Despite extreme market volatility last week, including some of the largest gains or losses in years for various global benchmarks, the global stock market ended the week essentially unchanged. One market that experienced significant volatility was Japan's, where the largest single-day loss since 1987 occurred. These losses were sparked by concerns over the "yen carry trade," a sophisticated investment strategy where investors borrow low-interest-rate Japanese yen to invest in higher-yielding assets in other currencies, profiting from the interest rate differential. Recently, interest rates in Japan have been rising relative to other countries.
Another factor contributing to early-week losses was the notable news that Warren Buffett significantly reduced his stake in Apple by over 50% while substantially increasing his cash reserves. Additionally, concerns over economic weakness carried over from the previous week.
However, these concerns dissipated somewhat as the week progressed, thanks to more encouraging economic data, including higher-than-expected non-manufacturing activity and lower-than-expected initial unemployment claims.
Notable economic reports this week include the Consumer Price Index (CPI) and Retail Sales. Expectations for CPI are for 3.0% year-over-year growth, with core (excluding food and energy) CPI at 3.2%. Economic growth projections also increased last week, with the Atlanta Fed's GDPNow forecasting second-quarter growth at 2.9%.
Key earnings releases this week include Walmart, Home Depot, and Alibaba.
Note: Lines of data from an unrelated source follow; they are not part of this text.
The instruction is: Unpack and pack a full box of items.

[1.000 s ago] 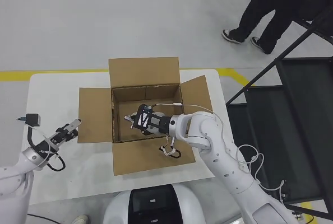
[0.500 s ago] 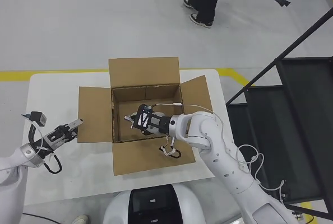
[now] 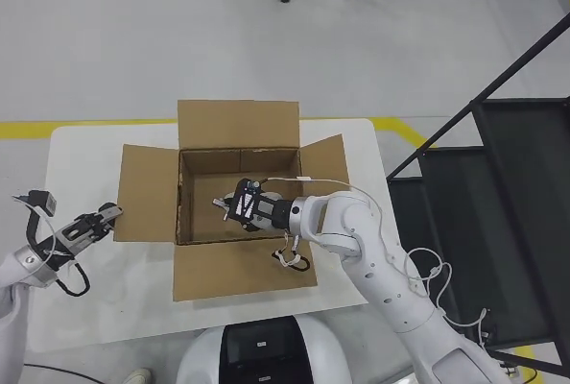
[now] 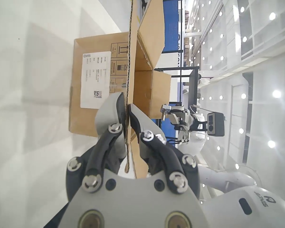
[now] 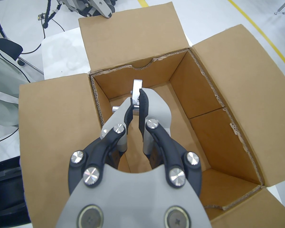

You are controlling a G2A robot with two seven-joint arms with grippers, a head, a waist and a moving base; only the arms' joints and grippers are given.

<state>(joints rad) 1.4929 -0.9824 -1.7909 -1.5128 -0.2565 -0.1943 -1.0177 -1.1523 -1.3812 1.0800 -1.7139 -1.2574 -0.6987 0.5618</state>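
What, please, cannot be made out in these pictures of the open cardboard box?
Floor of the open brown cardboard box: partly hidden beneath the right hand in the right wrist view, and beneath its arm in the top view.
What the small silver metal part is: mostly covered by that hand, and too small in the top view.
Print on the white label: too small in the left wrist view.

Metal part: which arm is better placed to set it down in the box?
Right. The right gripper is shut on the metal part, over the open box; the left gripper is clamped on the side flap.
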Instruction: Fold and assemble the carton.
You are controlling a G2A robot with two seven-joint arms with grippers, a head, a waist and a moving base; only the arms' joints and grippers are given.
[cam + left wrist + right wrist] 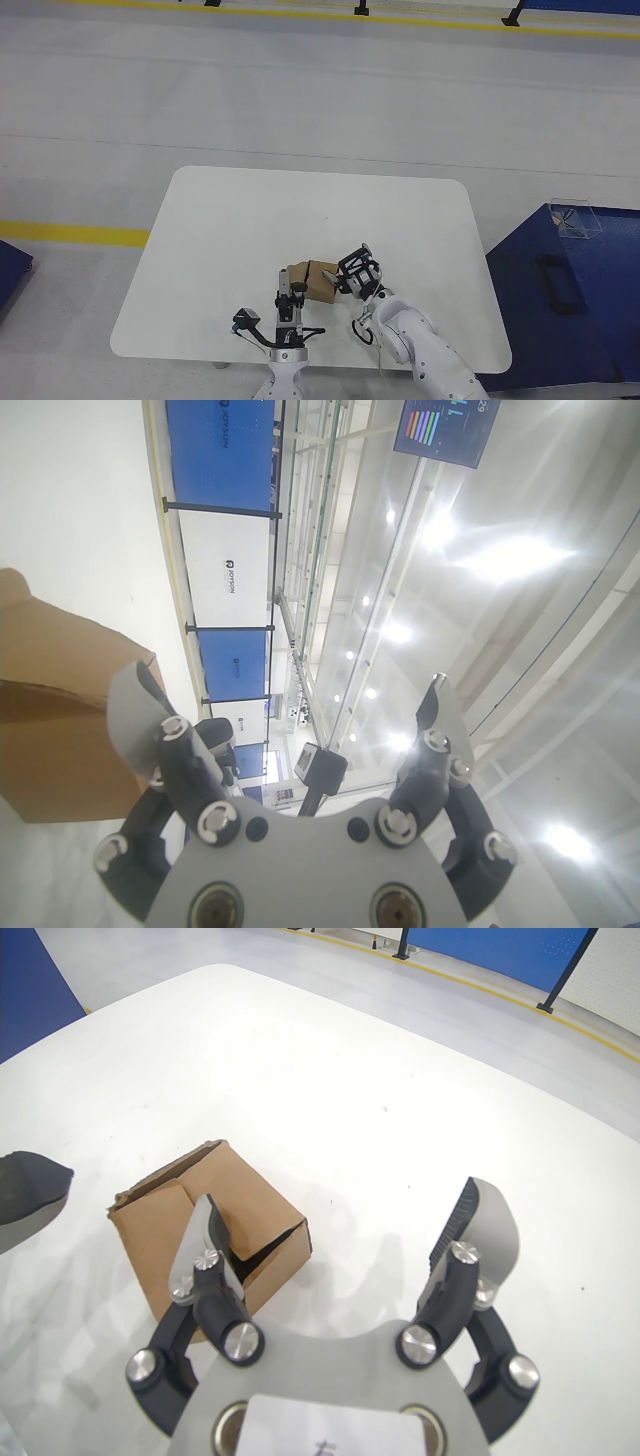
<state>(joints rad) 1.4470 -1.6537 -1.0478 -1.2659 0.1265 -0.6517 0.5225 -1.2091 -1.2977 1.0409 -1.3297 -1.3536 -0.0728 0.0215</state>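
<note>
The small brown carton (pixel 312 280) sits on the white table (pixel 300 210) near the robot's edge, about mid-width, w/ its top flaps folded in but one corner still gaping. On one side the right gripper (pixel 340 1193) is spread wide w/ nothing in it, one finger (pixel 194 1233) over the carton's top (touching or just above, can't tell) and the other out over bare table. On the opp. side the left gripper (pixel 287 677) is wide open too and empty, tilted up toward the ceiling, w/ one finger (pixel 130 710) right by the carton's side wall.
</note>
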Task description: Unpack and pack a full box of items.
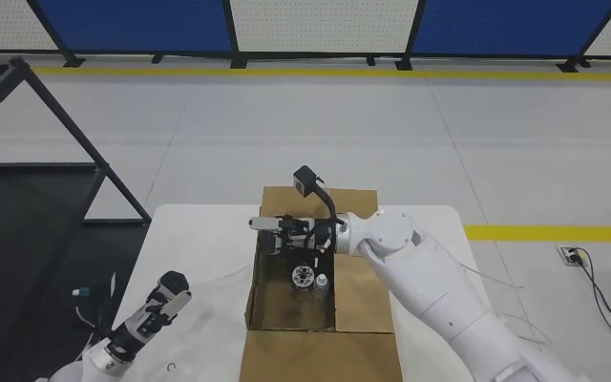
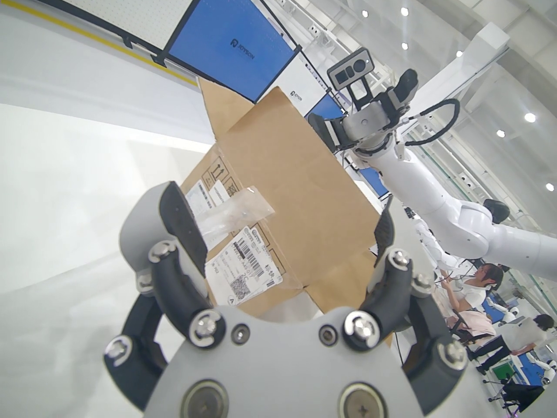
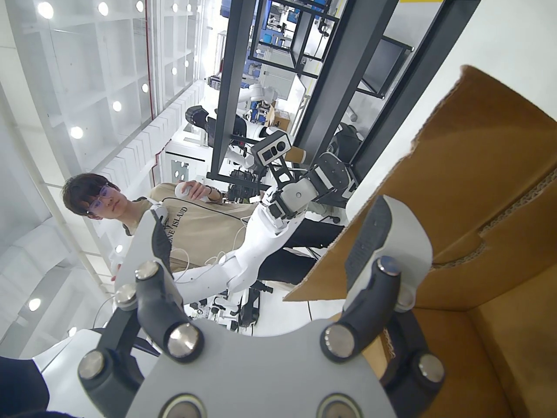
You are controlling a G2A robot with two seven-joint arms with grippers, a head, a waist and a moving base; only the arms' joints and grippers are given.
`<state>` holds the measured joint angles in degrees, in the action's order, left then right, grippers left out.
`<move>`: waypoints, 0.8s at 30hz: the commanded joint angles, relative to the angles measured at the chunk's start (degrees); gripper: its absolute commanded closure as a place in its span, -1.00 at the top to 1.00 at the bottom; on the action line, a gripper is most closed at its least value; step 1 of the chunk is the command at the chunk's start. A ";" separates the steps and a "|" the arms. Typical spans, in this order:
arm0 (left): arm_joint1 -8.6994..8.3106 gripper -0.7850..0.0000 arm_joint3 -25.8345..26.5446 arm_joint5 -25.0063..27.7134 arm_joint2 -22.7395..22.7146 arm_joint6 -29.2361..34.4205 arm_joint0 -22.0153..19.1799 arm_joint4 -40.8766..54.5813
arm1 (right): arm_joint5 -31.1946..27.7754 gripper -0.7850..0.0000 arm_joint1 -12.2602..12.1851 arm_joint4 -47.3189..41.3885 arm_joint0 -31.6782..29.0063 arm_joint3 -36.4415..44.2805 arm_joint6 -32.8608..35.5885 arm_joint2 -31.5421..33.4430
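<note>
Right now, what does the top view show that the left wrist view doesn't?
Top view only: the inside of the box, with a small white bottle and a round item on its floor. Left wrist view only: labels and a clear pouch on the box's outer wall. Both: the box, the left gripper and the right gripper over the box.
</note>
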<state>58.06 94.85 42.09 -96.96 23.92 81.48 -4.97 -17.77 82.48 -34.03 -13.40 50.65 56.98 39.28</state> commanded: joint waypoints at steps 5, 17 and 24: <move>0.02 1.00 0.23 -0.43 0.02 -0.22 0.05 -0.10 | 0.24 1.00 0.00 0.38 -0.89 0.47 -1.04 -0.05; 0.19 1.00 4.36 -4.57 -0.24 -3.02 1.60 -5.74 | 2.92 1.00 4.66 0.27 -0.98 -0.35 -5.74 -4.61; 0.28 1.00 6.68 -5.38 -0.72 -4.21 3.97 -8.71 | 1.11 1.00 8.59 -1.64 0.61 -6.47 -3.91 -7.37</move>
<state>58.33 101.09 37.03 -97.51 19.95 85.03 -12.77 -16.52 90.42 -35.25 -13.06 45.30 52.66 32.26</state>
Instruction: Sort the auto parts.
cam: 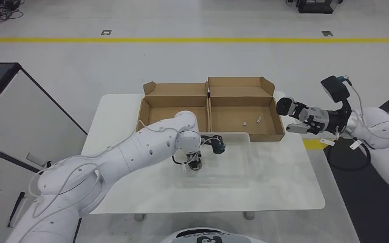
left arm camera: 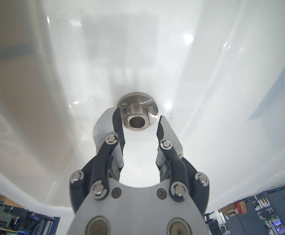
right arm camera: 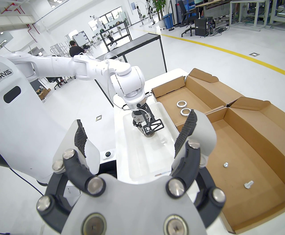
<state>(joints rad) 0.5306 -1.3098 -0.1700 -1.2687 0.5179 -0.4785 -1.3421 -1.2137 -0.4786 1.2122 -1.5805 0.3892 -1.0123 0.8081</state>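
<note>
Your left gripper (left arm camera: 138, 114) hangs with jaws released, straddling the flanged bushing (left arm camera: 137, 104). That part sits flange-down in the clear tray (cam: 267, 167) on the worktop (cam: 292, 188), its bore axis upright and its opening facing up. Your right gripper (right arm camera: 136, 119) hangs, jaws spread, beside a cardboard box (cam: 237, 115).

floor (cam: 182, 67): pale grey, glossy | yellow line (cam: 194, 40) across it | desks (right arm camera: 249, 2), office chair (right arm camera: 186, 20) beyond

White tabletop (cam: 285, 182) on a pale, glossy floor (cam: 200, 61). Beyond it, a yellow line (cam: 182, 40) runs straight across, with two small square floor plates (cam: 106, 32) just past it. Off left, a black-framed white panel (cam: 30, 121).
</note>
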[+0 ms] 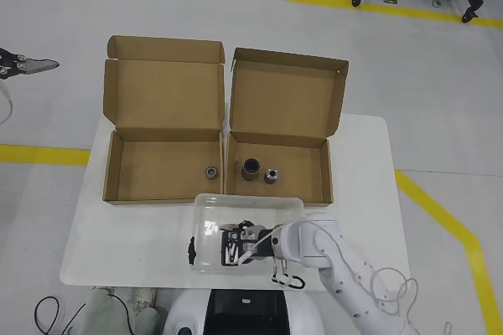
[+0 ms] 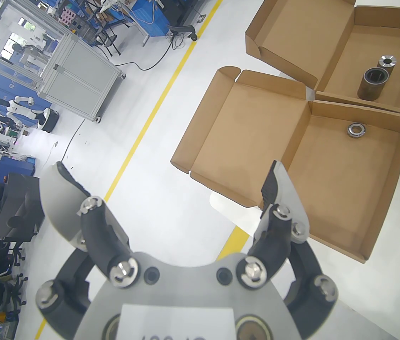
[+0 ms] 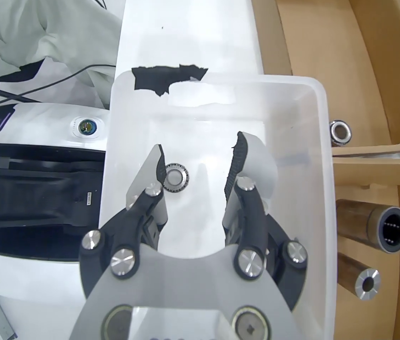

For the quarter, growth is expected to be nearly 11% year-over-year, which would be the best earnings growth since the first quarter of 2022. It's also worth noting that earnings calls this quarter have featured the fewest mentions of economic weakness since 2021.
Overall, the recent volatility has undoubtedly been unnerving for many investors. In times like these, it's important to remember a few key points. First, it's somewhat normal for the market to exhibit above-average volatility at this time of year. It's also typical for the market to consolidate and retrace earlier gains during this period.
Regardless of seasonal tendencies, market pullbacks and corrections are normal. In fact, since 1930, pullbacks of 5% or more occur more than three times a year on average; pullbacks of 10% or more occur once a year on average; corrections of 15% or more occur every other year on average; and pullbacks of 20% or more occur every 3-4 years on average. The price investors pay to participate in the market's growth is volatility. As the great investment manager Peter Lynch once said, "If you are not ready for the stock market to go down, you should not invest in the stock market."
In summary:
Stay invested. Stay diversified. Stay disciplined.